-- INSTRUCTIONS TO FOLLOW --
The answer should consist of each line below that contains the word "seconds".

-- GIVEN INFORMATION --
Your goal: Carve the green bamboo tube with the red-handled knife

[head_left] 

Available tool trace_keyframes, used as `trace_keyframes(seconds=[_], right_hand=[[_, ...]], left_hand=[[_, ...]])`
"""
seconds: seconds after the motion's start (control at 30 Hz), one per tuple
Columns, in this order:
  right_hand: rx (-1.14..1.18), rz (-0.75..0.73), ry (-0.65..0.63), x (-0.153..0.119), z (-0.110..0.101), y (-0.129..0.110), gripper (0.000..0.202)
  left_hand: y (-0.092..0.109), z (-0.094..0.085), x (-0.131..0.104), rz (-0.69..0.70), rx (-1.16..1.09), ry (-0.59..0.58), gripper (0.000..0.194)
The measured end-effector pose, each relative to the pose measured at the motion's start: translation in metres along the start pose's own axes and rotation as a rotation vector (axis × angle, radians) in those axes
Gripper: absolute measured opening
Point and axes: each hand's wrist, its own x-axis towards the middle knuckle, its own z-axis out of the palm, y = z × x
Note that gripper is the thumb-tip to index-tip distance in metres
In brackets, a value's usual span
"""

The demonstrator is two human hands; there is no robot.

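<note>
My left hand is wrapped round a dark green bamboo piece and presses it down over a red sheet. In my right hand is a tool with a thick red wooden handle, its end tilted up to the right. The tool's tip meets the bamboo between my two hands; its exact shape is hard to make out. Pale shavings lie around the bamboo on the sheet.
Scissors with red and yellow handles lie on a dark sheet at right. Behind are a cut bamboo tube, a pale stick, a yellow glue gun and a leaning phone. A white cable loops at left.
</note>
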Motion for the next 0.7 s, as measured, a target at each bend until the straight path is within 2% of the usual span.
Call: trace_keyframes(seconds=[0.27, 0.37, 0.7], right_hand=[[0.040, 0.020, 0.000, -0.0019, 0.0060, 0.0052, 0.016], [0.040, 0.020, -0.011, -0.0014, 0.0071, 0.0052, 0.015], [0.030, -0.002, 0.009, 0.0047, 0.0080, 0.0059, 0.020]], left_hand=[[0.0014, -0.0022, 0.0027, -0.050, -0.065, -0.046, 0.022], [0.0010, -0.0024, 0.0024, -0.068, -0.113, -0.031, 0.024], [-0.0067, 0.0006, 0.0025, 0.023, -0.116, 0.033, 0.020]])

-- PROBLEM SOLUTION --
Available tool trace_keyframes, used as `trace_keyframes(seconds=[_], right_hand=[[_, ...]], left_hand=[[_, ...]])`
seconds: seconds after the motion's start (control at 30 Hz), one per tuple
Call: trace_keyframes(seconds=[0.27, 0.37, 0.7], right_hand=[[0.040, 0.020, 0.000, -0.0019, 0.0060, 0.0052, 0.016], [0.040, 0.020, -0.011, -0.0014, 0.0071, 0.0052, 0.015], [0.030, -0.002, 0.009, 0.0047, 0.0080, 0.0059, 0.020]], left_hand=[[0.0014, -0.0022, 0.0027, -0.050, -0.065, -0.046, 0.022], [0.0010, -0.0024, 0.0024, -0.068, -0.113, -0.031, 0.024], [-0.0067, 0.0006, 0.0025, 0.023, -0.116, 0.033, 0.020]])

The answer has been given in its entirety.